Task:
In the listing below, locate the lines bearing the word "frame". Copy every one of them.
"""
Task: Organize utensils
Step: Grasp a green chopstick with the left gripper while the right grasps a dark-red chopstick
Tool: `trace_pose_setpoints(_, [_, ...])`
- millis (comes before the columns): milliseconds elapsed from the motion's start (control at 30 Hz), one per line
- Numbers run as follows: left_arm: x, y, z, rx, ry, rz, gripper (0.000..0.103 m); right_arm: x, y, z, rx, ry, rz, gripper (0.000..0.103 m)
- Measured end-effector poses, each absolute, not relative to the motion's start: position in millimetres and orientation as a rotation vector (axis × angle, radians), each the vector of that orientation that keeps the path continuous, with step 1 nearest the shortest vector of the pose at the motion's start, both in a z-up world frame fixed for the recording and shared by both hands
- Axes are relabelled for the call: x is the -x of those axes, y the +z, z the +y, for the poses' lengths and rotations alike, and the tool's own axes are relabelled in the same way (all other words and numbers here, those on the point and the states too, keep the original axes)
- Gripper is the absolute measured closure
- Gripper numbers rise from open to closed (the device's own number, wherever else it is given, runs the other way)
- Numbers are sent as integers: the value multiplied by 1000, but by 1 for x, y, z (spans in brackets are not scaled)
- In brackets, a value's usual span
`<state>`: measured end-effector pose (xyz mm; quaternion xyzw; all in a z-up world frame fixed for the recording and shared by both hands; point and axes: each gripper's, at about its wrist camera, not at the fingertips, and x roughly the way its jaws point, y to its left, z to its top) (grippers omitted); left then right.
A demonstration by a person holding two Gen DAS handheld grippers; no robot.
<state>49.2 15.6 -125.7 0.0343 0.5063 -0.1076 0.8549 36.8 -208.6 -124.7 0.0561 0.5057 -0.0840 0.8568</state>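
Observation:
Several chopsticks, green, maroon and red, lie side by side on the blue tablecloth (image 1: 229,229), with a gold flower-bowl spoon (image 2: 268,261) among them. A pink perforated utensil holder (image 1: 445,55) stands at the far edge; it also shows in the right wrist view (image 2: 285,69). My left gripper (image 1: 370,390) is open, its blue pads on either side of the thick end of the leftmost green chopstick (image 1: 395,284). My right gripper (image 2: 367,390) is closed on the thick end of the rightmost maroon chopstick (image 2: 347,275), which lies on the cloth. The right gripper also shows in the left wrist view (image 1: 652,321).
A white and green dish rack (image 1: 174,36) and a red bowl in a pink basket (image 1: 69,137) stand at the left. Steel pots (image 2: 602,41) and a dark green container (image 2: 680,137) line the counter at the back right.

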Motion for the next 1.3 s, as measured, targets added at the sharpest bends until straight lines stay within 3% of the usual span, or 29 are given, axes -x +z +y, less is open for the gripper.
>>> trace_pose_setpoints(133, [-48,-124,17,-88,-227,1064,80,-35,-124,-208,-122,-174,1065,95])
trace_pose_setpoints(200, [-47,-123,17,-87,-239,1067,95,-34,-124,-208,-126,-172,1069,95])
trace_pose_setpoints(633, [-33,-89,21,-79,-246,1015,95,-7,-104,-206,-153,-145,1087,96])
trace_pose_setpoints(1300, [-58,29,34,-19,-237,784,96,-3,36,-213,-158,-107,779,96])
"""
Response:
- Measured end-effector poses, each absolute, not relative to the motion's start: position in millimetres and orientation as a rotation vector (axis × angle, radians), each the vector of that orientation that keeps the path continuous, with step 1 nearest the shortest vector of the pose at the motion's start, both in a z-up world frame fixed for the recording and shared by both hands
`<state>`: measured end-effector pose (xyz mm; quaternion xyzw; all in a z-up world frame fixed for the recording and shared by both hands; point and axes: each gripper's, at about its wrist camera, not at the fingertips, and x roughly the way its jaws point, y to its left, z to its top) (grippers omitted); left then right.

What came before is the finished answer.